What is being asked →
Every picture should be left out, but the lines below must be repeated exactly.

Collected material →
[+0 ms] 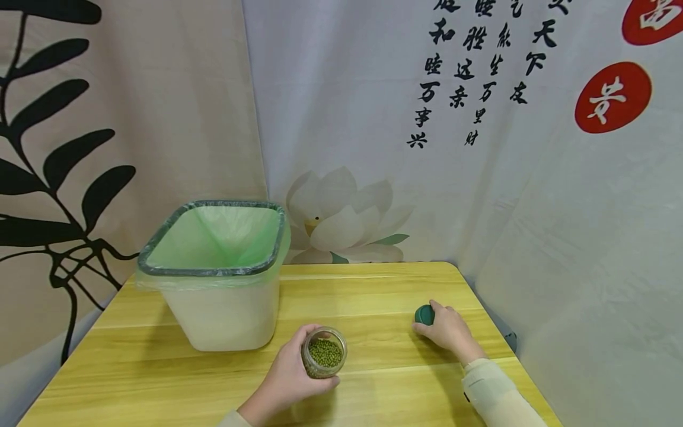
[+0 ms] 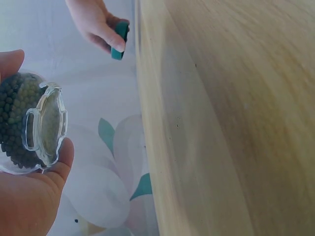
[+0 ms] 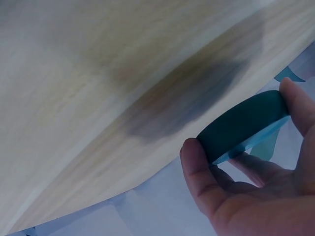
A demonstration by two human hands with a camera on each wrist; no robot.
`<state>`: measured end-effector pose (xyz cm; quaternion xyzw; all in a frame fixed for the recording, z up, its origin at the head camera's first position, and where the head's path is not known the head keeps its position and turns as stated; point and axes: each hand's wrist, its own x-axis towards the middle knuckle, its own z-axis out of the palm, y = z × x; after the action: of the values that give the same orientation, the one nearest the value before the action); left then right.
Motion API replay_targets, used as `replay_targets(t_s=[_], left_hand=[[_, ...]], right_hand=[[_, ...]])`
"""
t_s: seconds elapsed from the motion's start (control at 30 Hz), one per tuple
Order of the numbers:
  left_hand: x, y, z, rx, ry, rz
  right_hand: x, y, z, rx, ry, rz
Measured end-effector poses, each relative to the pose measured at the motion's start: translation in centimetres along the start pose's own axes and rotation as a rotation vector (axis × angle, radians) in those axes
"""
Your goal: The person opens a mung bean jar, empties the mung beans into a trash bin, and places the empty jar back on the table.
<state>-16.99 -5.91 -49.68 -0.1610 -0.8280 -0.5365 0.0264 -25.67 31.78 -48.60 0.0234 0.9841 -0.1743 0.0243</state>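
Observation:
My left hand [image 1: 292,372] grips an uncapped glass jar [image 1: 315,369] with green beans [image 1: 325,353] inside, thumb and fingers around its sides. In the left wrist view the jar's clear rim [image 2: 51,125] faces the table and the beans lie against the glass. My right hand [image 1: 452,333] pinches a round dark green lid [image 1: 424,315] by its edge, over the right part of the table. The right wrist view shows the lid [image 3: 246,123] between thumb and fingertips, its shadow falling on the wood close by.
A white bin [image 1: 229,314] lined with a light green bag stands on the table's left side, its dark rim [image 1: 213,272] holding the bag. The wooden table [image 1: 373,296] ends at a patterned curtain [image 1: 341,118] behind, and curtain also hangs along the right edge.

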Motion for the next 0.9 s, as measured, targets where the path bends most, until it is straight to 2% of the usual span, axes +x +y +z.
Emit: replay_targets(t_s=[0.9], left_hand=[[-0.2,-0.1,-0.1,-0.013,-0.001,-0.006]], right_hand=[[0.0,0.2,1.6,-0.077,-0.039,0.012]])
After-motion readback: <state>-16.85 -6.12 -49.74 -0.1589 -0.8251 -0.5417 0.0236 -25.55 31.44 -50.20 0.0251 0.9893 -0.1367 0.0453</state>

Response →
[+0 ms] 
[+0 ms] 
[+0 ms] 
A demonstration by two human hands with a camera on each wrist; no robot.
`<state>`: measured end-effector pose (xyz cm; quaternion xyzw; all in a frame fixed for the recording, z up, its origin at the head camera's first position, and where the head's path is not known the head keeps its position and turns as stated; point and axes: each hand's wrist, its own x-axis towards the middle knuckle, its own z-axis out of the palm, y = z × x; after the action: of the values that give the same orientation, the one nearest the value before the action); left then right.
Motion API replay_targets, used as `replay_targets(t_s=[_], left_hand=[[_, ...]], right_hand=[[_, ...]])`
"""
t_s: seconds elapsed from the motion's start (control at 30 Hz), one per tuple
Order of the numbers:
  left_hand: x, y, z, rx, ry, rz
  right_hand: x, y, z, rx, ry, rz
Measured end-effector poses, each relative to the pose measured at the motion's start: translation in centimetres along the start pose's own axes and rotation as a rotation vector (axis × angle, radians) in those axes
"""
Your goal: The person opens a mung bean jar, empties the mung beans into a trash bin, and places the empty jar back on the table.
<state>-16.99 -5.91 -49.68 -0.1610 -0.8280 -0.5365 0.0264 -25.67 31.78 -48.60 0.0234 0.9841 -0.1743 0.0243</state>
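Observation:
My left hand [image 1: 292,372] grips an uncapped glass jar [image 1: 315,369] with green beans [image 1: 325,353] inside, thumb and fingers around its sides. In the left wrist view the jar's clear rim [image 2: 51,125] faces the table and the beans lie against the glass. My right hand [image 1: 452,333] pinches a round dark green lid [image 1: 424,315] by its edge, over the right part of the table. The right wrist view shows the lid [image 3: 246,123] between thumb and fingertips, its shadow falling on the wood close by.
A white bin [image 1: 229,314] lined with a light green bag stands on the table's left side, its dark rim [image 1: 213,272] holding the bag. The wooden table [image 1: 373,296] ends at a patterned curtain [image 1: 341,118] behind, and curtain also hangs along the right edge.
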
Motion for the next 0.9 s, as measured, targets where the path bends most, until it is straight to 2% of the usual span, axes +x +y +z.
Emit: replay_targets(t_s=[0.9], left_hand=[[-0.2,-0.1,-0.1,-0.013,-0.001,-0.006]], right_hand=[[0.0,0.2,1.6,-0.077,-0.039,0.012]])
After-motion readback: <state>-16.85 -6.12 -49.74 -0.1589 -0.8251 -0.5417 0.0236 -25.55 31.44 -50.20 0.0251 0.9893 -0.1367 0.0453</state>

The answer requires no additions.